WORK TASK: Lines with "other": copy each one from the listing below.

DATA PROVIDED:
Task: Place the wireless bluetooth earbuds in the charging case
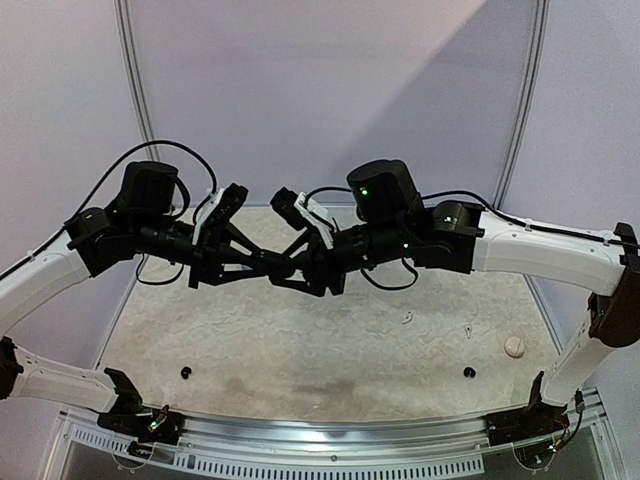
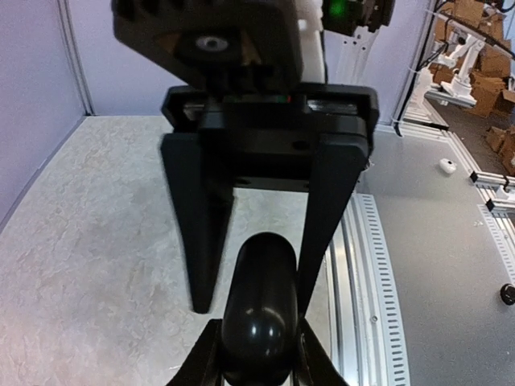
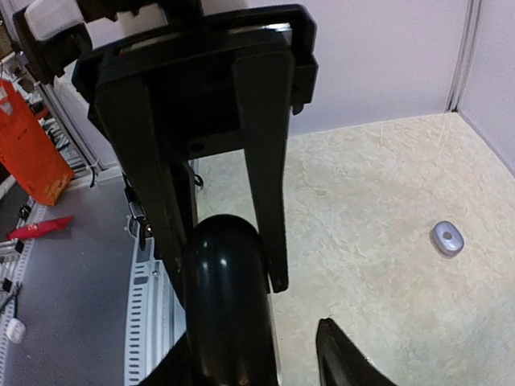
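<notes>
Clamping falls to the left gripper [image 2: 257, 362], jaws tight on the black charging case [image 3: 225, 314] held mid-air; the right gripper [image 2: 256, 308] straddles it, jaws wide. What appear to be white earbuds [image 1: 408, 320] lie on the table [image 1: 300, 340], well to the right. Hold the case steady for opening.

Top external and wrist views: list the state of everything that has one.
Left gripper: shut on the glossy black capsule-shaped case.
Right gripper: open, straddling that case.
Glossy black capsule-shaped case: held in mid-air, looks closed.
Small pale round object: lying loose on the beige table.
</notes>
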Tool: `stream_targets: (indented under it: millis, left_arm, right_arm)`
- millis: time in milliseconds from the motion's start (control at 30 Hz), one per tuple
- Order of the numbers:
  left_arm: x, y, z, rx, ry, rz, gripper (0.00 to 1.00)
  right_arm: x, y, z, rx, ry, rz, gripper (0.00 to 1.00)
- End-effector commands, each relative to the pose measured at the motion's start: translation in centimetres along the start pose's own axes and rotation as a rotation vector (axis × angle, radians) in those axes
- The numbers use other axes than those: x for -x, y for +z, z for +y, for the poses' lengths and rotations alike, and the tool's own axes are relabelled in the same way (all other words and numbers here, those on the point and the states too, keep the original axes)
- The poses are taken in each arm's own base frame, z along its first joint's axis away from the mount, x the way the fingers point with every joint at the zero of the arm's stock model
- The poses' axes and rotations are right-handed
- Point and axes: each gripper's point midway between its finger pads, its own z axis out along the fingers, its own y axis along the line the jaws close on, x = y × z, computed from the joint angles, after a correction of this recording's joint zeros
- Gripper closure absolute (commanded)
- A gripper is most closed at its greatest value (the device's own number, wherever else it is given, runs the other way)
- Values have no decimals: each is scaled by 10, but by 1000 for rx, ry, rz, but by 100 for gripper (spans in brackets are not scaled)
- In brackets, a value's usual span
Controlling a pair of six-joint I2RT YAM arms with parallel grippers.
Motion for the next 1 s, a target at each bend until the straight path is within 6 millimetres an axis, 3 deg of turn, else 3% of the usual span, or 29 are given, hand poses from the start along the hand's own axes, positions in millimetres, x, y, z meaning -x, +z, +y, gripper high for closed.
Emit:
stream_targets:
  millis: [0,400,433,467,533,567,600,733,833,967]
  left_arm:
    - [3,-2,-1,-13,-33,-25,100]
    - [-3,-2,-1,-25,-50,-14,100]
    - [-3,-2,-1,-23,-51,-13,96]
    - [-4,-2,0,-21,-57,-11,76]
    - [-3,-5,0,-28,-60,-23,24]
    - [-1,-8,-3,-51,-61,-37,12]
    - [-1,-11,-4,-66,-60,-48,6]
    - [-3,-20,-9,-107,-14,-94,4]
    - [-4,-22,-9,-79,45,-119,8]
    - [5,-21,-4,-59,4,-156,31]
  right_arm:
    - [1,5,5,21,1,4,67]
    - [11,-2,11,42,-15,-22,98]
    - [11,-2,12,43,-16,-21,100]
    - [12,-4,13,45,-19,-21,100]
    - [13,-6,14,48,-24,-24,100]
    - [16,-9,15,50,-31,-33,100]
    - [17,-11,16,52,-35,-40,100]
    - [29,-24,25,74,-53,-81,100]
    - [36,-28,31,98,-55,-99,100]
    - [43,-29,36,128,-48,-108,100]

REPLY:
- The numbers use other axes than those: x for -x, y for +z, z for +y, for the poses' lengths and rotations alike, and the tool's own axes are relabelled in the same way (all other words and numbers here, those on the point and the states too, keep the original axes)
- A gripper is most closed at its greatest value (the device's own number, wherever else it is given, runs the other way)

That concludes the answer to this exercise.